The least integer whose multiplication with 588 leads to a perfect square is
First, find the prime factorization of 588.
588 ÷ 2 = 294
294 ÷ 2 = 147
147 ÷ 3 = 49
49 ÷ 7 = 7
7 ÷ 7 = 1
So, the prime factorization of 588 is 2² × 3¹ × 7².
To make 588 a perfect square by multiplication, we need to multiply it by an integer such that all the exponents in the resulting prime factorization are even.
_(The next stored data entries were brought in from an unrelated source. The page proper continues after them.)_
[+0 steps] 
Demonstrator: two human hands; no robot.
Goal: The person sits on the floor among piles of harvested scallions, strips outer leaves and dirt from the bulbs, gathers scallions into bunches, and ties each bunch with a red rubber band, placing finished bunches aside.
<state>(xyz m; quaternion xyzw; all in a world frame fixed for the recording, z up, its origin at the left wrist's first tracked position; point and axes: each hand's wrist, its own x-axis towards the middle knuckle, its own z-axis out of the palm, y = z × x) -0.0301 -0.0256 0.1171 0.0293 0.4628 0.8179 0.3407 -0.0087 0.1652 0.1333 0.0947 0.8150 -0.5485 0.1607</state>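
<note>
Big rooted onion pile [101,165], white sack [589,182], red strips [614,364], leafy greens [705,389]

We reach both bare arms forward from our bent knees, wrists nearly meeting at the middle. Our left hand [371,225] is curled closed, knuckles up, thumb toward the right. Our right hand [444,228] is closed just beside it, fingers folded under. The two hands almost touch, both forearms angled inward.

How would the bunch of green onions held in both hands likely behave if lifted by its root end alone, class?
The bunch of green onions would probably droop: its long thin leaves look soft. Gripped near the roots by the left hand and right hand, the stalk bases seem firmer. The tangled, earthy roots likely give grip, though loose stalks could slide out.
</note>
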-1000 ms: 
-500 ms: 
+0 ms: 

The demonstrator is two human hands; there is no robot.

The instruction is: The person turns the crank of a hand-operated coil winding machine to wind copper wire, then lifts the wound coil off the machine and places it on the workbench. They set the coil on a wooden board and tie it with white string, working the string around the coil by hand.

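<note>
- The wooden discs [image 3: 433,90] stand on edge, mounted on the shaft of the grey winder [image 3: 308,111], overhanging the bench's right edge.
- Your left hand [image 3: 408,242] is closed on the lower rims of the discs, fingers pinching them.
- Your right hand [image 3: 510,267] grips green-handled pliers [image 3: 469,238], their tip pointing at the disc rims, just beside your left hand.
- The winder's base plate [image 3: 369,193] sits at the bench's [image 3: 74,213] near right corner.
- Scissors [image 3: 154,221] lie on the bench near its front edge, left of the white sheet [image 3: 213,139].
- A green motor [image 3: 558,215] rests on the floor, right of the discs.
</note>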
The exponents in 588 are: 2 (for prime 2), 1 (for prime 3), and 2 (for prime 7).
The exponents of 2 and 7 are already even.
The exponent of 3 is 1, which is odd. To make it even, we need to multiply by 3 raised to an odd power. The least such power is 1. So, we must multiply by at least 3¹.
Multiplying 588 by 3:
588 × 3 = (2² × 3¹ × 7²) × 3¹ = 2² × 3¹⁺¹ × 7² = 2² × 3² × 7².
The exponents are now 2, 2, and 2, which are all even.
The resulting number is (2 × 3 × 7)² = 42², which is a perfect square.
The least integer whose multiplication with 588 leads to a perfect square is 3.